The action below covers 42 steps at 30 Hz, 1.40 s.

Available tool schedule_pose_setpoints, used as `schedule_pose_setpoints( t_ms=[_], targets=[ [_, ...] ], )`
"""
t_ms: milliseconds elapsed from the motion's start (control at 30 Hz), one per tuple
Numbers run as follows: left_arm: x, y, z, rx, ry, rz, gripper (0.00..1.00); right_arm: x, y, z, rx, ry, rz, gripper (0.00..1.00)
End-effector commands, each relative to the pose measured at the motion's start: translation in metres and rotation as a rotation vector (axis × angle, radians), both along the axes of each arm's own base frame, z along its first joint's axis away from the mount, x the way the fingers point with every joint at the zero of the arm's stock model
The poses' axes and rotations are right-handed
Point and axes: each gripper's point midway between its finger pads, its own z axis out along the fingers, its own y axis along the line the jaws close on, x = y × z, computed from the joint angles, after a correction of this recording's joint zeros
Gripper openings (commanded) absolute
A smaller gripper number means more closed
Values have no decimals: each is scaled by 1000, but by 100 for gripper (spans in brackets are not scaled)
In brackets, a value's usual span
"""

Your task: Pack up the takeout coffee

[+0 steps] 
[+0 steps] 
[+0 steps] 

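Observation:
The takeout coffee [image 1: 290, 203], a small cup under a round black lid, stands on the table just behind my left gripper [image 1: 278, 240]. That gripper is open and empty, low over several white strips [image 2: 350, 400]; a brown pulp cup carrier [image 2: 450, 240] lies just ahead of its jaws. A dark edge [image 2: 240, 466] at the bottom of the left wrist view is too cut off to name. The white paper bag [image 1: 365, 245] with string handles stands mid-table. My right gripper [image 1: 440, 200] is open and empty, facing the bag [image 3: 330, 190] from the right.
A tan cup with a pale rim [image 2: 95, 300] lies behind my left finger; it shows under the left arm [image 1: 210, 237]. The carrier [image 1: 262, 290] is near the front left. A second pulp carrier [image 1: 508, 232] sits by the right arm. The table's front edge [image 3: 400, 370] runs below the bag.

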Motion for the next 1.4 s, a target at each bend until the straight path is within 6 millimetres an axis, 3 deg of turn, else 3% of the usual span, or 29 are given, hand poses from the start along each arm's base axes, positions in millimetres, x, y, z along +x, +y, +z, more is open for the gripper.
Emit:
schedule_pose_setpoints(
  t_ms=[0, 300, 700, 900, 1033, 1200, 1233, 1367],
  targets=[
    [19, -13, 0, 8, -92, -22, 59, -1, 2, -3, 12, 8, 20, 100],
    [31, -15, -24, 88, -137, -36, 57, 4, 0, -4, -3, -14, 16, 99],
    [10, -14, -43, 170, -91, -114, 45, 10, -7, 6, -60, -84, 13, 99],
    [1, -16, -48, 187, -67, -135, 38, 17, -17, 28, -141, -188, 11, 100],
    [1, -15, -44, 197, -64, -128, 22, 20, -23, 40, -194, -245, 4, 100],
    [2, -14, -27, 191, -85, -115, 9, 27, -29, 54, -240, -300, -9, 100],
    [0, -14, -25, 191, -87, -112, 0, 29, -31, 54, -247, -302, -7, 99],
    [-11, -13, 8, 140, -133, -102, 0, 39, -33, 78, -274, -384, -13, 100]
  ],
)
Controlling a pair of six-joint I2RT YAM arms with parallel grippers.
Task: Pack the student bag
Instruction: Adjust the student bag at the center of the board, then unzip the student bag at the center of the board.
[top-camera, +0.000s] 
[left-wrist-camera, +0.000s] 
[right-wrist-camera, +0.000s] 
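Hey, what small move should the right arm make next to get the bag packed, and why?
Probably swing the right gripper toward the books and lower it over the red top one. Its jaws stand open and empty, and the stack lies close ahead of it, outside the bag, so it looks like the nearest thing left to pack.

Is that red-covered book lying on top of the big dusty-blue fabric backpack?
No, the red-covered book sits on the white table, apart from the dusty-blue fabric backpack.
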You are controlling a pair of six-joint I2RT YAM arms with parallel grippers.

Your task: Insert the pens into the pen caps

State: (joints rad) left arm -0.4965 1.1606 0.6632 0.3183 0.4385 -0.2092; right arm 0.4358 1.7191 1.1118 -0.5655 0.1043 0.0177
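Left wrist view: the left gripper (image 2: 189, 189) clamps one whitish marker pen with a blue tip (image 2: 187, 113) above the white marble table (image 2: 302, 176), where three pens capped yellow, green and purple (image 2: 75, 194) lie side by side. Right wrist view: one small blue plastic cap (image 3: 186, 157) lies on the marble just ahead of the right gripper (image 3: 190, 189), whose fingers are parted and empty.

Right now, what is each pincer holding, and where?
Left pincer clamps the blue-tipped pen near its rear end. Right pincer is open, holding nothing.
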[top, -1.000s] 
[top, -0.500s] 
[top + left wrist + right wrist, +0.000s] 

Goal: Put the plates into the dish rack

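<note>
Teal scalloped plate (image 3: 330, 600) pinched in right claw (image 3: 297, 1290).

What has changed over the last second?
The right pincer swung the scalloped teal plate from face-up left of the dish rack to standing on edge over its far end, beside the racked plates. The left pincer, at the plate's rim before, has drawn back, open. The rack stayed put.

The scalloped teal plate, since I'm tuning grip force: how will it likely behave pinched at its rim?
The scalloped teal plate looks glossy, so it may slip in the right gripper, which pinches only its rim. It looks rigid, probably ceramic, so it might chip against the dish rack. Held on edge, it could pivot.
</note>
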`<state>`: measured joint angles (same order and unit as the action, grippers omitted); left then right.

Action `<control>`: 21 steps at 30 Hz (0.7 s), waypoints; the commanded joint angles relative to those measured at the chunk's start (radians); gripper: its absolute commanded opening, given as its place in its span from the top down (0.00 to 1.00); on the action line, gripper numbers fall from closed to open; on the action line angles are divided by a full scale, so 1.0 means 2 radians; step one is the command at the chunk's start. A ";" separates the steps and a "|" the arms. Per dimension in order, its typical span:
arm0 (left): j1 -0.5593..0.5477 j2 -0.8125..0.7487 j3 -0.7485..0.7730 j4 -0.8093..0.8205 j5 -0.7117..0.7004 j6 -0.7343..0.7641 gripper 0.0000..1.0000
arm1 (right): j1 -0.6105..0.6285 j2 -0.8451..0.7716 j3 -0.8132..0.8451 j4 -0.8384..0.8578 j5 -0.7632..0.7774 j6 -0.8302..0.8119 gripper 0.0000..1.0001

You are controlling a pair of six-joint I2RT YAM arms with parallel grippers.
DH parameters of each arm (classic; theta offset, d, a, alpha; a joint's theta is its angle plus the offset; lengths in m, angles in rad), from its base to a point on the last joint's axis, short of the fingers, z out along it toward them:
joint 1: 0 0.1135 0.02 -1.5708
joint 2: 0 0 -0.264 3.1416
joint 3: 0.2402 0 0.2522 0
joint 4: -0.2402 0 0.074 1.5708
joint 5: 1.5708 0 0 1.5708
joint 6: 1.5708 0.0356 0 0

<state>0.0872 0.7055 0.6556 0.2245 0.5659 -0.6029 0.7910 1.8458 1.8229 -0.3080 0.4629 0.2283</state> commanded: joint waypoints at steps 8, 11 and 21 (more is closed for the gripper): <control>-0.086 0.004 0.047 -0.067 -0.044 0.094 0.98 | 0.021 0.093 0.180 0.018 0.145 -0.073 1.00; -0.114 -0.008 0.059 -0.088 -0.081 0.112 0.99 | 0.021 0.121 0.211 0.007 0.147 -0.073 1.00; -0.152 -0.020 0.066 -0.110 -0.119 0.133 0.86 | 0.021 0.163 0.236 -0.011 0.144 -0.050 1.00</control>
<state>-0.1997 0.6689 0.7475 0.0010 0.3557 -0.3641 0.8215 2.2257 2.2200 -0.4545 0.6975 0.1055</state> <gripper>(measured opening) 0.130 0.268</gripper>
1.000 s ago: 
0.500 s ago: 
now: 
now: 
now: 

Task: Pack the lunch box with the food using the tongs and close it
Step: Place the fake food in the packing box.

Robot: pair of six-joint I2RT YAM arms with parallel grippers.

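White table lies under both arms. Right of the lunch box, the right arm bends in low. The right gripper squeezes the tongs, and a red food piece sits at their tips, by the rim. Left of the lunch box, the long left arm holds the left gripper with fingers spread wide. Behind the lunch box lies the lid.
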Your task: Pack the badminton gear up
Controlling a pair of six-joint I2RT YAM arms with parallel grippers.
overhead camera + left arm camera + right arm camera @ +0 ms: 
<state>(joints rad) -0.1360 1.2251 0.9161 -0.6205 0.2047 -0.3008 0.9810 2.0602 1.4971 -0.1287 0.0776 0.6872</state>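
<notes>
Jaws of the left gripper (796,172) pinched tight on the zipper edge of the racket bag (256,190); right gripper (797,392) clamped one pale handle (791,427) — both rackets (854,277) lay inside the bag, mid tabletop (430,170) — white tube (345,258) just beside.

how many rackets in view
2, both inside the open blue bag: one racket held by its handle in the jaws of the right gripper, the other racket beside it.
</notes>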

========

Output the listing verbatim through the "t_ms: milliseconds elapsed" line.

The action below covers 42 steps at 30 Hz, 1.40 s.

Available tool schedule_pose_setpoints, used as `schedule_pose_setpoints( t_ms=[_], targets=[ [_, ...] ], )`
"""
t_ms: milliseconds elapsed from the motion's start (control at 30 Hz), one per tuple

This exercise requires no additional answer.